Information provided ▸

——

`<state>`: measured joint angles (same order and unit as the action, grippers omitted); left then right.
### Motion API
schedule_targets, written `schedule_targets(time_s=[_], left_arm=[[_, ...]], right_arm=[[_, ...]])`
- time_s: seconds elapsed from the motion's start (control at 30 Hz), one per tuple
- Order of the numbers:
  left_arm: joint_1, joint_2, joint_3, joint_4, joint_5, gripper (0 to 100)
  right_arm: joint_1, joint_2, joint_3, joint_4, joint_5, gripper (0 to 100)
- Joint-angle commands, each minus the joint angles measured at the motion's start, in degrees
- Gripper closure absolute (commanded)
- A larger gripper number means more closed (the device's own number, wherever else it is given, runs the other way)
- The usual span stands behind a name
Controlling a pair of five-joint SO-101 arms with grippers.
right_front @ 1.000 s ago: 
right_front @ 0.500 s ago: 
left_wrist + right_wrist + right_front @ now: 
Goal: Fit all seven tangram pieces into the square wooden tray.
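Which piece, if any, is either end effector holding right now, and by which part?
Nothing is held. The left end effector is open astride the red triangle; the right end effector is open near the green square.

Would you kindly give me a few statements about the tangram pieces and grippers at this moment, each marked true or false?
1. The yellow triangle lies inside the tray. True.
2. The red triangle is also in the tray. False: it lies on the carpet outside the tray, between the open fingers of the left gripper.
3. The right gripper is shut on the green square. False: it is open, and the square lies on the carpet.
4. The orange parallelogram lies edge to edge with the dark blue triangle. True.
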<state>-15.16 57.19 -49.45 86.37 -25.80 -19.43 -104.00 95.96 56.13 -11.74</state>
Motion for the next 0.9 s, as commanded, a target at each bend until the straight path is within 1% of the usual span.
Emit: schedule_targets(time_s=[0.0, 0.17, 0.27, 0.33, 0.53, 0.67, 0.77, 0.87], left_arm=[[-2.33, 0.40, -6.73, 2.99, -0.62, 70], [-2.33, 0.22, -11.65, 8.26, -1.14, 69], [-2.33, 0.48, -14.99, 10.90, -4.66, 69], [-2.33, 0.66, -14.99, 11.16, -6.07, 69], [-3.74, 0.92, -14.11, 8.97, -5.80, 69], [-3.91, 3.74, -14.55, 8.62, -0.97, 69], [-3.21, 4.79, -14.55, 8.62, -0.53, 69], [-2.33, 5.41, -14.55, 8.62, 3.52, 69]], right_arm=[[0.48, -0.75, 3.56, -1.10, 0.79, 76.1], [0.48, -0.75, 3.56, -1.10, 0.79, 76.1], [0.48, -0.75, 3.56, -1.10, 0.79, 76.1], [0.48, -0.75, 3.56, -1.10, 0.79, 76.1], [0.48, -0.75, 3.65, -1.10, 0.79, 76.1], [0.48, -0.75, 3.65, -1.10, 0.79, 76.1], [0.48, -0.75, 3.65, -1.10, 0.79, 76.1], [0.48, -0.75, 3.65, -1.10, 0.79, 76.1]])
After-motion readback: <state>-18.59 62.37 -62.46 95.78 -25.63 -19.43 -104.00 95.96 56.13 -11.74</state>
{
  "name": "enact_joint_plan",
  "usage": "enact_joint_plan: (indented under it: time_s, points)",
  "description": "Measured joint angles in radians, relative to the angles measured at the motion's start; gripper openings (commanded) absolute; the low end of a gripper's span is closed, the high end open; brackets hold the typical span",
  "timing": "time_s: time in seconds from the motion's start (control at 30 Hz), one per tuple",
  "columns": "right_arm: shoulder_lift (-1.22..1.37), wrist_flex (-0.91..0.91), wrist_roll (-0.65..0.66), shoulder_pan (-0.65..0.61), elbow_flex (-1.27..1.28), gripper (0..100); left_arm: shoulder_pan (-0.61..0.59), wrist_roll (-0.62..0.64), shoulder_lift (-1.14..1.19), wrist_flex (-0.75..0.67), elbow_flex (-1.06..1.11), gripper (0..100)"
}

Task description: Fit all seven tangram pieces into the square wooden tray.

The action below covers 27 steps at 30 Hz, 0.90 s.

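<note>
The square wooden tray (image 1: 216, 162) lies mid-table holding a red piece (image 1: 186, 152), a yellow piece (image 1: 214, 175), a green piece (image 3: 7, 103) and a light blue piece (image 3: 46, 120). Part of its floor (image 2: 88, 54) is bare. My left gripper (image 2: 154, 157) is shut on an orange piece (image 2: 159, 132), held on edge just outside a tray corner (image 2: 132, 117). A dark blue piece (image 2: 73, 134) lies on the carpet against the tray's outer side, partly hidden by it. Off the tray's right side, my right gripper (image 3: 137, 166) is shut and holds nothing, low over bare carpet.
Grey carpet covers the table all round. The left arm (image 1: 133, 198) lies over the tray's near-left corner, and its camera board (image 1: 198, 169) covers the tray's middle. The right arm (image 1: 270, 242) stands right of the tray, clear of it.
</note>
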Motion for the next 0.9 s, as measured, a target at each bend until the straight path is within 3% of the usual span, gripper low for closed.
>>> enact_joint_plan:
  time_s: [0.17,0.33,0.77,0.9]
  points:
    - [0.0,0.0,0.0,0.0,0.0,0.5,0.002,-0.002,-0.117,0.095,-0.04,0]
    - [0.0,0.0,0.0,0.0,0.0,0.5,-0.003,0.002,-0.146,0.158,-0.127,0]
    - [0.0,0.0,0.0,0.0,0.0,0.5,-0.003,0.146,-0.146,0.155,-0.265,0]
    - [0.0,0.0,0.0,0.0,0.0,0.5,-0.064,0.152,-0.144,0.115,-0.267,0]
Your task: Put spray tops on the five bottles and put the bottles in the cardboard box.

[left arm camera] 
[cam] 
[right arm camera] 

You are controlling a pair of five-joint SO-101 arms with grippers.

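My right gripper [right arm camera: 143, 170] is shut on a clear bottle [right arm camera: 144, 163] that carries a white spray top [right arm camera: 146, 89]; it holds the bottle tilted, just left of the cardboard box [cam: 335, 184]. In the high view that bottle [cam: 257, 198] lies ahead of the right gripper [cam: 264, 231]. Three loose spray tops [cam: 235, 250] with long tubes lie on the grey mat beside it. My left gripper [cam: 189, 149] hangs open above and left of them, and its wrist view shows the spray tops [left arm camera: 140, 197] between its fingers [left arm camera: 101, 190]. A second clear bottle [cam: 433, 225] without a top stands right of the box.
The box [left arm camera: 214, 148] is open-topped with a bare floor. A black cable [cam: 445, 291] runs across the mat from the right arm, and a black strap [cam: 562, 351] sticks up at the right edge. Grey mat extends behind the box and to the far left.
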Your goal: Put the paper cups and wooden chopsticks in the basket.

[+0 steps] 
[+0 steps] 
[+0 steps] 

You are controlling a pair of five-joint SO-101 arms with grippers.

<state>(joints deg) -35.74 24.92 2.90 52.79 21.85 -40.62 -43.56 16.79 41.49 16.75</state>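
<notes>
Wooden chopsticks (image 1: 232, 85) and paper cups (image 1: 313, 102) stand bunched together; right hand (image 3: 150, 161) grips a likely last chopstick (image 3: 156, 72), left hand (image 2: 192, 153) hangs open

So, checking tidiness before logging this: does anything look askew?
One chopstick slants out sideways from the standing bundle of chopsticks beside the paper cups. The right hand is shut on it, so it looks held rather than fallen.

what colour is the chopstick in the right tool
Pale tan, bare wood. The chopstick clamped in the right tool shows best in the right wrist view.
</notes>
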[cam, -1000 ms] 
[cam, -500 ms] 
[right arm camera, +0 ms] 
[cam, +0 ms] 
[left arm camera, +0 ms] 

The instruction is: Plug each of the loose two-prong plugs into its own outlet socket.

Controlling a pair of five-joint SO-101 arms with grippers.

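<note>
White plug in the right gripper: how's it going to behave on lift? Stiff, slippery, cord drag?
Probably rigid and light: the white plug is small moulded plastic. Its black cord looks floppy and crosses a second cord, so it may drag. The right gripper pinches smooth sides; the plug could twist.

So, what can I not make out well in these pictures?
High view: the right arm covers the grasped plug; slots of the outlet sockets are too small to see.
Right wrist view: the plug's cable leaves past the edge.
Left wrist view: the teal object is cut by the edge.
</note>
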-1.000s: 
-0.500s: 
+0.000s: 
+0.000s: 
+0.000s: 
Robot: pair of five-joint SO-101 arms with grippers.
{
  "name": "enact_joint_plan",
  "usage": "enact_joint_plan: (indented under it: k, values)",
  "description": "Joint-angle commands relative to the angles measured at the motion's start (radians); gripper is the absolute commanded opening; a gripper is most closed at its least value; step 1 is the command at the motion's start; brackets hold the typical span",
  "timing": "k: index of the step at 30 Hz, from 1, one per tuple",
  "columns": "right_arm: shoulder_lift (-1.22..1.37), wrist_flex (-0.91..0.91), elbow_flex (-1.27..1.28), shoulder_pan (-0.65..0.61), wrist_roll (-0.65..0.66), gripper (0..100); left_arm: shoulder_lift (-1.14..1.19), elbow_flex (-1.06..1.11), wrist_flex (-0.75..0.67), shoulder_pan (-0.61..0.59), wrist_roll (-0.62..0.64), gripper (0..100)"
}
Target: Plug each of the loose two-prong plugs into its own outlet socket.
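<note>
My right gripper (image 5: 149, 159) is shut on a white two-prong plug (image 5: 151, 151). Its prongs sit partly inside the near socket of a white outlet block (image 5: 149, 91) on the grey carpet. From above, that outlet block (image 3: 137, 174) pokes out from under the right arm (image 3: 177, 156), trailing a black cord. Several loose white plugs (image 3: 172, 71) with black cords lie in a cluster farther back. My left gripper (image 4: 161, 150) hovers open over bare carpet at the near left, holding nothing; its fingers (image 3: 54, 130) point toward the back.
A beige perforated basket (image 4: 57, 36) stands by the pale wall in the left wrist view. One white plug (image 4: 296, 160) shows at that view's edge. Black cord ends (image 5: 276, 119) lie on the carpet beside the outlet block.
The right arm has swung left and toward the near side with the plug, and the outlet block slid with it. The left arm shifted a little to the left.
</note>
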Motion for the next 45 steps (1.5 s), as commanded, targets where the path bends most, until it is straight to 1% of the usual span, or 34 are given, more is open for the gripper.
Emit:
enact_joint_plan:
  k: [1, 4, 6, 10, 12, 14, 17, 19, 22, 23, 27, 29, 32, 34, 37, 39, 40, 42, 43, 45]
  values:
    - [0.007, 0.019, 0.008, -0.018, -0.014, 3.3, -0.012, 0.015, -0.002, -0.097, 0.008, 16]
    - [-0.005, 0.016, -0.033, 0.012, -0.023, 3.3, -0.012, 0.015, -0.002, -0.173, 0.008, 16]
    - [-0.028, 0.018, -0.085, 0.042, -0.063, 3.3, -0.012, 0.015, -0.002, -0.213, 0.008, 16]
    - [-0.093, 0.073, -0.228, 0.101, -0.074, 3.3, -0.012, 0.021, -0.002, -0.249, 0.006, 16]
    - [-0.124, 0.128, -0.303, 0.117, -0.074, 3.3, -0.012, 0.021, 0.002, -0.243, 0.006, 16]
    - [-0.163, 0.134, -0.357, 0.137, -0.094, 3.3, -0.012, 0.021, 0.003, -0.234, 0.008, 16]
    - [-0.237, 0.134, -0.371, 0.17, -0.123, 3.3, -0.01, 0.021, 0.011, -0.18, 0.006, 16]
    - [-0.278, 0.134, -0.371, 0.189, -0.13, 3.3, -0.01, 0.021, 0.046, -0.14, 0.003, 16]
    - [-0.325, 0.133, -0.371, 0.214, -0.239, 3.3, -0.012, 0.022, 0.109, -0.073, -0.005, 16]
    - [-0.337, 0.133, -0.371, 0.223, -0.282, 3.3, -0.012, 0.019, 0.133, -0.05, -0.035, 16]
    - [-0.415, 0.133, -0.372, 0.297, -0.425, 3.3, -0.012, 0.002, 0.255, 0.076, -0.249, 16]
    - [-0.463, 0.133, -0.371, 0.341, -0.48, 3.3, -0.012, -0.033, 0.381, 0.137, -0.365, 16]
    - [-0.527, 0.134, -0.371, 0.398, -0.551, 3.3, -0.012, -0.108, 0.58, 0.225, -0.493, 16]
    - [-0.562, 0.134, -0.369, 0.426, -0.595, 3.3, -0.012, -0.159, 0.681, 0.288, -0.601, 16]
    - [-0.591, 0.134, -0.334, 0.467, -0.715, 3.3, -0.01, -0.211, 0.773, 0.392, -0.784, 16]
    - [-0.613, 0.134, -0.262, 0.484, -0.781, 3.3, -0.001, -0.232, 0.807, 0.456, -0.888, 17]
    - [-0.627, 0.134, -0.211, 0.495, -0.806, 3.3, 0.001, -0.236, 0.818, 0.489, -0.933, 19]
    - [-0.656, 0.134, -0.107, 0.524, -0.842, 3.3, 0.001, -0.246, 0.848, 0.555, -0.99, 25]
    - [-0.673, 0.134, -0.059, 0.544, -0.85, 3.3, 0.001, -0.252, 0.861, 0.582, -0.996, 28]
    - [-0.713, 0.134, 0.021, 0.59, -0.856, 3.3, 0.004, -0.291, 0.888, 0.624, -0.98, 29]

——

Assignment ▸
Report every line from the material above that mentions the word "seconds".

Result of this exercise ▸
- time_s: seconds elapsed from the motion's start (control at 30 Hz), one per tuple
  "timing": "time_s: time in seconds from the motion's start (control at 30 Hz), one per tuple",

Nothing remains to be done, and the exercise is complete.